Page 70

Story: Man of the Year

SIXTY-NINE

NICK

I focus on the water flow drowning my nasal cavities. After several seconds, I open my mouth and spit out the water, then close it and refocus on the water flow.

This is waterboarding at its finest. But only someone with military background knows how to do it properly, like this—making sure the water goes into my sinuses, not the lungs. And these two are doing it with a timer—it’s government protocol. I’ve read about this many times, did proper research, just like I did on the illegal nerve agent drug I buy off the Dark Web.

When Julien counts down to one, the cloth is lifted off my face. I spit the water out of my mouth as hard as I can, aiming for his face, then snort some of it out, and force a laugh.

“Morons,” I hiss. “What, your little trick doesn’t work?”

I used to be a swimmer in high school, a damn good one. Could have been a state champion if it weren’t for the chronic sinus infection that I had to have surgery for. I left swimming behind, but the surgery did wonders for my sinuses. In fact, professional swimmers go through special training, learning underwater breathing techniques. But of course these stupid idiots don’t know that.

I laugh into Julien’s face, then swish saliva and water in my mouth and spit at him.

“Moron,” I growl. “Good luck trying.”

I can see slight disappointment crossing his face. No, not that—he’s puzzled. Good. I’m a fucking genius. I’ve dealt with worse in my life, way worse than two guys on a wanna-be- Mission-Impossible quest trying to get all I’ve worked so hard for since college.

“I need the passkeys,” Julien says more intensely now, like a parrot on repeat.
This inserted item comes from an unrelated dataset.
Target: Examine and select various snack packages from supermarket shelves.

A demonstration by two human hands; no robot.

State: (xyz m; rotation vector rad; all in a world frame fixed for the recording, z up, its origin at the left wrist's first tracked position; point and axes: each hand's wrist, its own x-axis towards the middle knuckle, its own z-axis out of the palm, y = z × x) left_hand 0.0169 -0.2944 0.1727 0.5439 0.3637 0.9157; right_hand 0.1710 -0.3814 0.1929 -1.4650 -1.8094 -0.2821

Suck it! He’s better at flying past my radar with his botched management company and probably a fake name.

I force another laugh into his face, though my eyes burn from water, and so do my sinuses. He’ll pay for this, I promise.

The gardener makes a move toward me with the soaking wet fabrics, but Julien stops him.

“In different circumstances,” he says, his tone not even slightly changed, “I could work on you slowly and with less physical damage. But I’m afraid we are running out of time. And you deserve the worst, Nick.” He nods to the gardener. “Ready?”

The gardener grabs a black bundle on the side of the bathroom counter and unrolls it.

My sight is blurry from the water, and my head is dizzy, but I catch a glimpse of what’s inside that cloth—a row of stainless-steel objects, including knives, scalpels, and pliers. The ceiling light playfully reflects off their dangerously sharp steel edges.

I can deal with water, sleep deprivation, and punches. But not knives, pliers, and god knows what these two psychos are capable of.

My bladder goes weak, and I clench my jaw, hoping that I survive this, though I know already that these will be the worst minutes of my life.

But the gardener takes out matches.

“What’s that?” I choke out.

“This,” the gardener says, “is a match.” No shit . He holds one in the air. “It will be inserted into your most private and sensitive organ.”

His eyes drop to my crotch, and sudden panic slams into me.

“Then, I will light the match,” he continues with sadistic satisfaction, making my breath catch in my throat at the terrifying visual. “And watch it burn as you scream in agony.”

An angry smirk curls his lips as my entire body goes weak with terror. Before I can stop it, my bladder gives way.